JOE R. LANSDALE, Tramonto e polvere
Einaudi, 2005, 373 p.
(Stile libero. Big)

Biografia autore

Intervista all'autore

Approfondimenti....

 

Il romanzo

Siamo in Texas, negli anni della Grande Depressione. Sunset Jones uccide il marito, manesco tutore dell’ordine, e ne prende il posto. E si trova ben presto invischiata nel caso di un antico delitto che affonda le sue radici in una macabra storia di sesso e razzismo, di avidità e corruzione, di ragazze-madri e figli mai nati. Una vicenda nascosta nelle viscere del piccolo villaggio, che offre alla giovane donna la possibilità di scoprire in se stessa una forza morale di cui fino a quel momento era inconsapevole.

La voce di Lansdale dipinge un mondo che sembra uscire da una leggenda orale, di quelle che passano di generazione in generazione, e dove, lontani, arrivano gli echi del Ku Klux Klan, delle leggi razziali, della nuova ricchezza in arrivo dai pozzi petroliferi.


Le prime righe 

La fine della primavera era stata repentina e silenziosa, senza le grandi piogge o i rumorosi temporali che accompagnano a volte il cambio della stagione. Era stata come una morte rapida e improvvisa. Mai una morte improvvisa fu tanto compianta.

Il pomeriggio che piovvero rane, pesci grossi e pesci piccoli, Sunset scoprì che non ci voleva nulla a buscarne tante come Jack Tre Dita Ma a differenza di Jack, che la sua ripassata l’ave­va presa in pieno sole, a lei era capitato in casa propria, nella coda di un ciclone, con le finestre che minacciavano di scop­piare e su un pavimento di legno freddo come il marmo.

Se ne stava sulla schiena, con la sola parte superiore del vestito. Quella inferiore era volata via quando Pete, mentre la menava ben bene, le era montato sopra, e l’abito, ormai logoro come la politica, si era lacerato lasciandola coperta solamente dalla vita alle spalle.

Le era passato per la mente che di vestiti, adesso, gliene re­stavano due, e vedere questo andarsene in malora un po’ le dispiaceva: era sì stinto, ma aveva un disegno a fiori che non era poi tanto male, e dei colori che si amalgamavano bene con le macchie.

Un pensiero fuggente, comunque. A impegnarle il cervello era soprattutto il modo di riuscire a farlo smettere. Cercava di tenerlo lontano con le mani, ma lui gliele respingeva, ed erano proprio le sue stesse braccia e mani, sbattendole sul volto, a fare all’incirca lo stesso danno dei cazzotti del marito.

La inchiodò a terra, le allargò le gambe e prese a strapparle quel poco che le era rimasto addosso.
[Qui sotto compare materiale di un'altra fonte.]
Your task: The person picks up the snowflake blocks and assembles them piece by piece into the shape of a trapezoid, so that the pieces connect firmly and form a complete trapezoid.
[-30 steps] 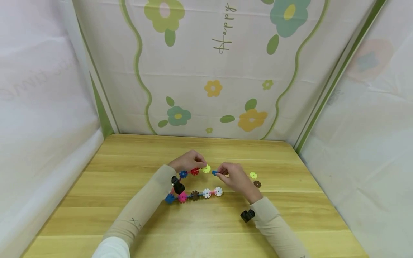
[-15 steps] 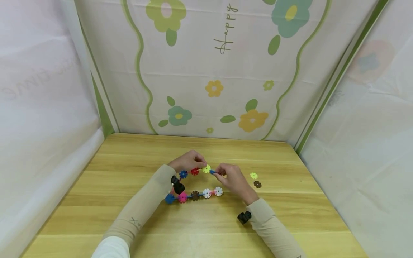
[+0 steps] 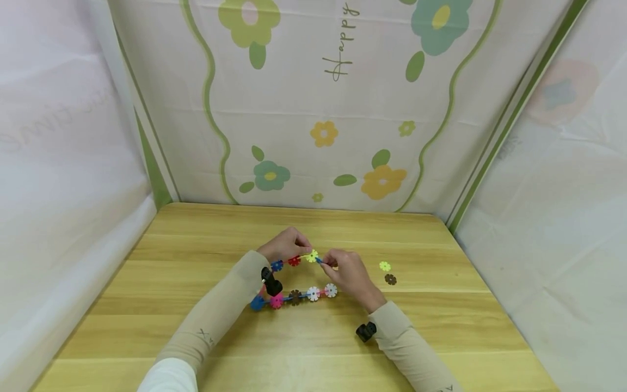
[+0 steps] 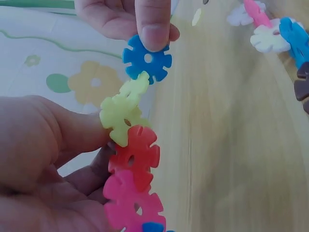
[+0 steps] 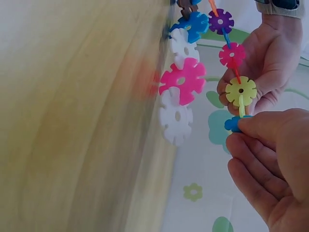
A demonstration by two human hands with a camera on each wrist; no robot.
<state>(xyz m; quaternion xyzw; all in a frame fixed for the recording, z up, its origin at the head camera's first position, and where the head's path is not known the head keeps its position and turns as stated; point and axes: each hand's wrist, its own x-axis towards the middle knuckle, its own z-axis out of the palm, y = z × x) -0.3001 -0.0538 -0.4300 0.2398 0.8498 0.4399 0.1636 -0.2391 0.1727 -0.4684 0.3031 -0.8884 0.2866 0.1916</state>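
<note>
My left hand (image 3: 289, 244) pinches a chain of slotted snowflake discs at its far end, beside the yellow discs (image 4: 115, 113). A red disc (image 4: 150, 153) and a pink disc (image 4: 120, 205) follow along the chain. My right hand (image 3: 350, 275) pinches a blue disc (image 4: 134, 57) between thumb and fingers. The blue disc's edge meets the end yellow disc; how deep the slots engage I cannot tell. The chain's near stretch lies on the table, ending in a white disc (image 3: 331, 290). My left forearm covers part of the bend.
A loose yellow disc (image 3: 385, 266) and a brown disc (image 3: 390, 279) lie on the wooden table (image 3: 303, 348), right of my right hand. A flowered cloth (image 3: 284, 98) hangs behind the table, with white cloth on both sides.
My right hand has moved left with the blue disc, from a gap away to touching the yellow disc at the chain's end. My left hand has stayed nearly in place.
</note>
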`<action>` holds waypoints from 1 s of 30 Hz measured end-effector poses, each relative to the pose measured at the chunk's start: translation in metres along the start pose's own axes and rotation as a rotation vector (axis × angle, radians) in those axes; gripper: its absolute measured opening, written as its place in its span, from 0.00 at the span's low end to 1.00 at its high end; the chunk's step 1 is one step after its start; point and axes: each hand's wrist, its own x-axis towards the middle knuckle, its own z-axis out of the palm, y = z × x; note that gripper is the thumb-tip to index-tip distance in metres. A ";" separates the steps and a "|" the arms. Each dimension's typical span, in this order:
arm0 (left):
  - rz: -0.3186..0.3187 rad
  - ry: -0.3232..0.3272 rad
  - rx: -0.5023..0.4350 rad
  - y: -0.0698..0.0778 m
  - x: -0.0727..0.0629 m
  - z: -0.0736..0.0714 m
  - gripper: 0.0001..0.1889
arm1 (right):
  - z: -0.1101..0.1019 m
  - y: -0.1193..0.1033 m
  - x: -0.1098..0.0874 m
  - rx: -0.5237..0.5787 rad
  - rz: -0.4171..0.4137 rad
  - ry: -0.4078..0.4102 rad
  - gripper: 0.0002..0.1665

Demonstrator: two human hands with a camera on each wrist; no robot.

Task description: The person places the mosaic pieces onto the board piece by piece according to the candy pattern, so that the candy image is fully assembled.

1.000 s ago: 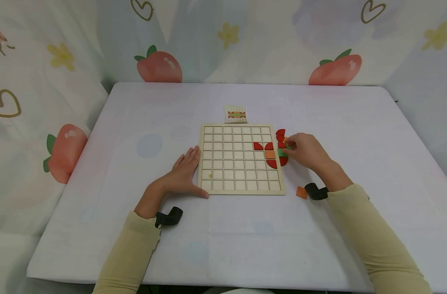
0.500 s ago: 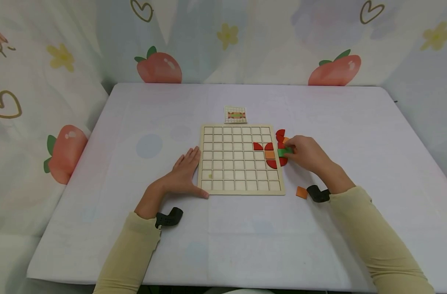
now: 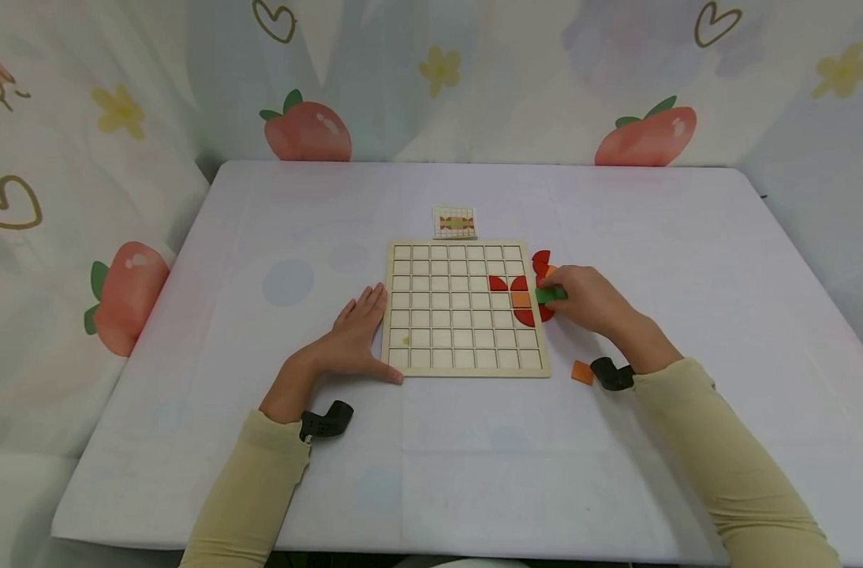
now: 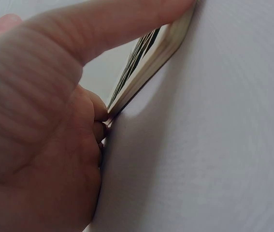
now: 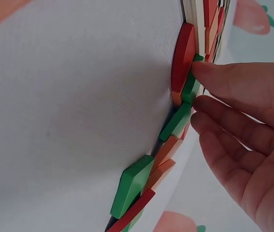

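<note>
My left hand point(image 3: 353, 335) lies along the left side of the wooden grid board point(image 3: 467, 372). Its fingers are straight, and its thumb point(image 4: 127, 24) reaches over the front left corner. At the board's right edge, my right hand point(image 3: 593, 300) pinches a green tile point(image 5: 190, 87) between thumb and fingertips. Another green tile point(image 5: 176, 122) and a red curved-edge piece point(image 5: 182, 60) lie right by those fingertips. Inside the grid, an orange square tile point(image 3: 521, 299) sits with red quarter-round pieces point(image 3: 498, 282) around it, toward the right side.
Behind the board lies a pattern card point(image 3: 455, 222) printed with a small coloured figure. Loose red pieces point(image 3: 541, 260) and orange tiles cluster along the board's right edge. A separate orange tile point(image 3: 582, 372) rests near the right wrist. Patterned cloth surrounds the white table point(image 3: 318, 489).
My right hand has shifted slightly toward the front over the green tiles, and its fingers have closed together on one. The left hand and board have stayed still.
</note>
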 end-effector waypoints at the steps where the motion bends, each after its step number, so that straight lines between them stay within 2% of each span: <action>1: 0.000 0.000 0.001 0.000 0.000 0.000 0.68 | 0.000 0.000 0.000 -0.003 -0.003 -0.002 0.17; 20: -0.003 -0.002 0.004 0.001 -0.001 -0.001 0.68 | 0.001 -0.003 0.004 -0.061 -0.016 -0.039 0.18; 30: -0.002 -0.001 0.004 0.001 -0.001 0.000 0.69 | 0.002 -0.001 0.004 -0.163 -0.137 -0.030 0.15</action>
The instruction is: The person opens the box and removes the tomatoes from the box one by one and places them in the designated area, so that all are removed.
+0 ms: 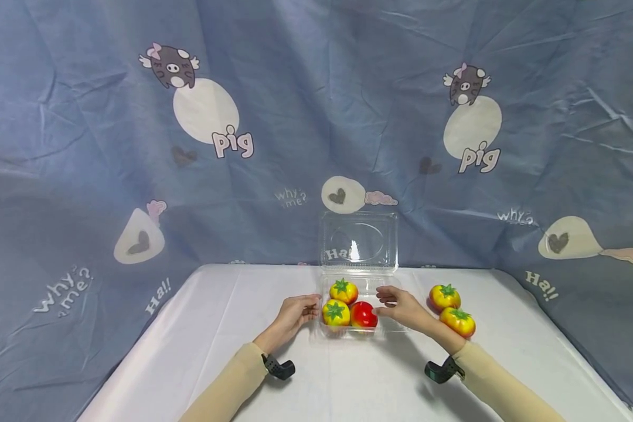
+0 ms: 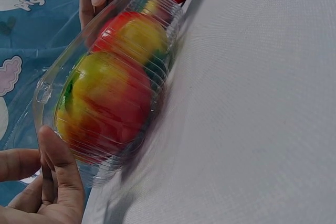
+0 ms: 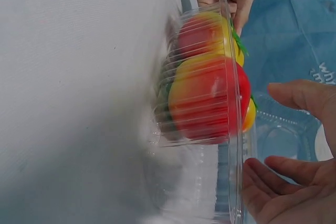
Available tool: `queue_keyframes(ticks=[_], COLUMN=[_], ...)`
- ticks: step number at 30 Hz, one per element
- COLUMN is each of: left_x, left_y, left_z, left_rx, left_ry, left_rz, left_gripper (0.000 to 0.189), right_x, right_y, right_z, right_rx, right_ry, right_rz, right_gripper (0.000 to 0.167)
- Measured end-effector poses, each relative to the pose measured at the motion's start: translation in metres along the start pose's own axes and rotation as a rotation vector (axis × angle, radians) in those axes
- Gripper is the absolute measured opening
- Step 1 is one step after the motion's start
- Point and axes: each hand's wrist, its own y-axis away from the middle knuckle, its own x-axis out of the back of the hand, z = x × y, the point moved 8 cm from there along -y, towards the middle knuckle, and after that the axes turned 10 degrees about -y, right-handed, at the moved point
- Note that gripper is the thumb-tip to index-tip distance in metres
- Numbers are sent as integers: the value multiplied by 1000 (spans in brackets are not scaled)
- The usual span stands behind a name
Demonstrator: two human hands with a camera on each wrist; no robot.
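A clear plastic clamshell container [image 1: 369, 286] lies on the white table with its lid [image 1: 360, 243] raised at the back. Three model persimmons sit in its left and middle part: a yellow one with green leaves behind [image 1: 343, 291], another in front [image 1: 336, 313], and one with its red side up [image 1: 364, 315]. At the left rim, my left hand [image 1: 293, 316] pinches the plastic between thumb [image 2: 59, 156] and fingers. Over the right part of the base hovers my right hand [image 1: 407, 309], thumb and fingers apart beside the red fruit, holding nothing.
Two more yellow-red persimmons [image 1: 445, 297] [image 1: 458, 322] lie on the table to the right, close to my right forearm. A blue printed curtain [image 1: 295, 146] hangs behind the table [image 1: 327, 387]. Dark cameras [image 1: 279, 368] are strapped to both wrists.
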Motion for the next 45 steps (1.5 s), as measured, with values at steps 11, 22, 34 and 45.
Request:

Dopo averle fatto saltare anche la parte superiore del vestito, le abbrancò un lato del reggiseno, denudandola. - To’, ecco la tetta, - disse. Ormai farfugliava, e il fiato sembrava grondargli alcol.

      Poi le afferrò le mutande, e le strappò pure quelle. Infine si slacciò il cinturone con la pistola e lo gettò li accanto. Mentre armeggiava attorno alla patta dei calzoni, con l’obiettivo di far entrare il mulo nella stalla, Sunset allungò una mano e riuscì a sfilare la .38 dalla fondina. Lui nemmeno se ne accorse. Lei gliela puntò alla tempia e gli fece saltare le cervella.

Il rumore dello sparo fu pari a Gabriele che la faceva volare dritta in cielo, ma in cielo c’era finito Pete. Perlomeno si era messo in viaggio. In seguito, Sunset amò pensare che gli fosse toccato un bel posticino all’inferno, proprio accanto al forno.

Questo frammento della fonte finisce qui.